WORK TO COMPLETE: Starting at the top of the entries below, set down every line exactly, please, until you reach the line with "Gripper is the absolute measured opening", which is included too.

Data extracted from a collection

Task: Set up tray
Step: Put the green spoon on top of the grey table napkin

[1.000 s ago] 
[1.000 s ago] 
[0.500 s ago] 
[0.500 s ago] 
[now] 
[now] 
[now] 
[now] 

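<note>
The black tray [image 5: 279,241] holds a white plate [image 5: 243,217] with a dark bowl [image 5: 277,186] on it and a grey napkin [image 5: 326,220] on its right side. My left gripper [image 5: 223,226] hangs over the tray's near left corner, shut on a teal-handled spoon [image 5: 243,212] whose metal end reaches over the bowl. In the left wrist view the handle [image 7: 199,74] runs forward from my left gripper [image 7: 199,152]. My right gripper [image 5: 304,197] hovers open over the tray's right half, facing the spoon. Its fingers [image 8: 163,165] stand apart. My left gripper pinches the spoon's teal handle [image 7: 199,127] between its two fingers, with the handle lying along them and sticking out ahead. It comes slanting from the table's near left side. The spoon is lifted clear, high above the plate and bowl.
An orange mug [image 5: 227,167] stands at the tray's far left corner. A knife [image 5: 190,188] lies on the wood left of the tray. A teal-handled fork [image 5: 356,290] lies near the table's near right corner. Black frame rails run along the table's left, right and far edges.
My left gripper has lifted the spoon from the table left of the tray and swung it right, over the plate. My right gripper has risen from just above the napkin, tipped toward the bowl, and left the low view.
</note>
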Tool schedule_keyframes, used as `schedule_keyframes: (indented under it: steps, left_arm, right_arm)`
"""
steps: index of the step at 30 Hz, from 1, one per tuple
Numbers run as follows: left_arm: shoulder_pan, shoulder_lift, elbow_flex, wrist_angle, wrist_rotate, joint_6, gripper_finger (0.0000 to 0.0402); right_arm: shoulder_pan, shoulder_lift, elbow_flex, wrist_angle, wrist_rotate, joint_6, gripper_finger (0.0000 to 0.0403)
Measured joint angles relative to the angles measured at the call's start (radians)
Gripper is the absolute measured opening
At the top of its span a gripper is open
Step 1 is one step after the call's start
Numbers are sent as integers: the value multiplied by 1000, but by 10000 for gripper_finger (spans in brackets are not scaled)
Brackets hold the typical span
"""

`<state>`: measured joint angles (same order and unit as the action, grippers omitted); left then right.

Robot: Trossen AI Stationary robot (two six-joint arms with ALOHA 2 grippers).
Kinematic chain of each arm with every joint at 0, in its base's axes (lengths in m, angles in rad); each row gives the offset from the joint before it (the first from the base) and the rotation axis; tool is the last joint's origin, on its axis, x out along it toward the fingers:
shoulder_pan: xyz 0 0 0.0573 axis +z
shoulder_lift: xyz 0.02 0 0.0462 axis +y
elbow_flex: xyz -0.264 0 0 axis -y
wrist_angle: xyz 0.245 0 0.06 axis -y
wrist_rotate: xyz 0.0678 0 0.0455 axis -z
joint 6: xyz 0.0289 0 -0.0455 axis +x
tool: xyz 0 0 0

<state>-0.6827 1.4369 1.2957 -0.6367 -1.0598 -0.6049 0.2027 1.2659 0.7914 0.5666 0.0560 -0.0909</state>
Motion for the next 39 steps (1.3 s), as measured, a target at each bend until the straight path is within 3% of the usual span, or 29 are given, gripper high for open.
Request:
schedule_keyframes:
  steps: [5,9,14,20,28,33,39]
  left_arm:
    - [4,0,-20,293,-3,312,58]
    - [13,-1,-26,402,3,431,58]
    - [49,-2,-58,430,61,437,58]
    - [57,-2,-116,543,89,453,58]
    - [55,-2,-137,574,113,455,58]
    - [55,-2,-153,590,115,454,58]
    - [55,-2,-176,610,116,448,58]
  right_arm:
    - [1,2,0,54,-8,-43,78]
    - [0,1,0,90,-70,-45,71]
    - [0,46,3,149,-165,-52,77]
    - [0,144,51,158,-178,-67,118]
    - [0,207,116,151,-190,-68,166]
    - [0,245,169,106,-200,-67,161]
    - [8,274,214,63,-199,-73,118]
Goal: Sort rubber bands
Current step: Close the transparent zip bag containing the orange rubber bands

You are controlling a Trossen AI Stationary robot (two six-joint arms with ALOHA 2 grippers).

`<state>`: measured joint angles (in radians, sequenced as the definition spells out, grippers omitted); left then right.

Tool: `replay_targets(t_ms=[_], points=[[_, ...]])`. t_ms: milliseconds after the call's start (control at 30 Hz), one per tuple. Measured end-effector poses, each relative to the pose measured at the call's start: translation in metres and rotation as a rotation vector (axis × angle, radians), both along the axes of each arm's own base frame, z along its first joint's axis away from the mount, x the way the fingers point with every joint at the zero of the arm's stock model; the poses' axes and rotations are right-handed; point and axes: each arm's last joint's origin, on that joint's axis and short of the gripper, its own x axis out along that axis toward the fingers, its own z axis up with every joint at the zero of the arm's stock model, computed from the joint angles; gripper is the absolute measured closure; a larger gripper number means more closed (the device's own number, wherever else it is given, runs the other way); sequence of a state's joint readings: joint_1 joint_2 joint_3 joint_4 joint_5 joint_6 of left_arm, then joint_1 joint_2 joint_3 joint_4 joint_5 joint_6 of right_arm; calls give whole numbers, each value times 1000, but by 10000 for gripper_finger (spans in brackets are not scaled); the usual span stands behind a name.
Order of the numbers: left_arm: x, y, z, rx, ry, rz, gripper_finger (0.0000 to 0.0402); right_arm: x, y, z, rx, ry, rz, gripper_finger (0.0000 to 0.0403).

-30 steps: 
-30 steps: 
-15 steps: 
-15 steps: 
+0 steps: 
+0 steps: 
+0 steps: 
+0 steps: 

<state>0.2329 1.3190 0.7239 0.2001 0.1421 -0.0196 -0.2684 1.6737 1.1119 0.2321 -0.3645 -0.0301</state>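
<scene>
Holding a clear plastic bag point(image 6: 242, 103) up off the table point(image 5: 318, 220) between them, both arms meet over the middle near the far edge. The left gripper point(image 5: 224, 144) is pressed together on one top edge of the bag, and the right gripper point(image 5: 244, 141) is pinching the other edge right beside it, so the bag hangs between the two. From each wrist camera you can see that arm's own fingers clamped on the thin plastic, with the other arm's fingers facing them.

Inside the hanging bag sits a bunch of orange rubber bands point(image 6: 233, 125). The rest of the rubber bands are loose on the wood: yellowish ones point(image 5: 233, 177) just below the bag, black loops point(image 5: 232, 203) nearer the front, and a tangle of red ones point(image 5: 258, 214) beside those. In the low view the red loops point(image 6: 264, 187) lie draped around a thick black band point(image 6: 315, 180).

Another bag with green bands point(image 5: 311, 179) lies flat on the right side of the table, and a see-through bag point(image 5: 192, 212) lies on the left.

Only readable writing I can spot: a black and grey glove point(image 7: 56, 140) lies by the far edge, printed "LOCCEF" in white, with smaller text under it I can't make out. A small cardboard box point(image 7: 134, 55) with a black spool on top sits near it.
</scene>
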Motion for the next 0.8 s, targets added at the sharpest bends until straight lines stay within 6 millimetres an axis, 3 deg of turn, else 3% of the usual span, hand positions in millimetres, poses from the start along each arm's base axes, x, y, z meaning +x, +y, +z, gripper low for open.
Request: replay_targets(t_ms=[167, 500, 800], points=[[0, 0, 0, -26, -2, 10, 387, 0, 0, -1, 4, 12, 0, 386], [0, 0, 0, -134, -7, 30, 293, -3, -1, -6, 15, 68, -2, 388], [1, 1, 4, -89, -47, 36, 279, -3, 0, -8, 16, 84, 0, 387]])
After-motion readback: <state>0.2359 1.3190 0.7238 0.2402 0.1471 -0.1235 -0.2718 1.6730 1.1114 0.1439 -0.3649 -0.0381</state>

ANSWER TO THIS PROBLEM:
Task: Set up tray
Step: Put the green spoon on top of the grey table napkin

[1.000 s ago] 
[1.000 s ago] 
[0.500 s ago] 
[0.500 s ago] 
[now] 
[now] 
[now] 
[now] 

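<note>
The black tray [image 5: 279,241] holds a white plate [image 5: 243,217] with a dark bowl [image 5: 277,186] on it and a grey napkin [image 5: 326,220] on its right side. My left gripper [image 5: 223,226] hangs over the tray's near left corner, shut on a teal-handled spoon [image 5: 243,212] whose metal end reaches over the bowl. In the left wrist view the handle [image 7: 199,74] runs forward from my left gripper [image 7: 199,152]. My right gripper [image 5: 304,197] hovers open over the tray's right half, facing the spoon. Its fingers [image 8: 163,165] stand apart. My left gripper pinches the spoon's teal handle [image 7: 199,127] between its two fingers, with the handle lying along them and sticking out ahead. It comes slanting from the table's near left side. The spoon is lifted clear, high above the plate and bowl.
An orange mug [image 5: 227,167] stands at the tray's far left corner. A knife [image 5: 190,188] lies on the wood left of the tray. A teal-handled fork [image 5: 356,290] lies near the table's near right corner. Black frame rails run along the table's left, right and far edges.
My left gripper has lifted the spoon from the table left of the tray and swung it right, over the plate. My right gripper has risen from just above the napkin, tipped toward the bowl, and left the low view.
</note>
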Tool schedule_keyframes, used as `schedule_keyframes: (indented under it: steps, left_arm, right_arm)`
"""
steps: index of the step at 30 Hz, from 1, one per tuple
Numbers run as follows: left_arm: shoulder_pan, shoulder_lift, elbow_flex, wrist_angle, wrist_rotate, joint_6, gripper_finger (0.0000 to 0.0402); right_arm: shoulder_pan, shoulder_lift, elbow_flex, wrist_angle, wrist_rotate, joint_6, gripper_finger (0.0000 to 0.0403)
Measured joint angles relative to the angles measured at the call's start (radians)
Gripper is the absolute measured opening

That concludes the output.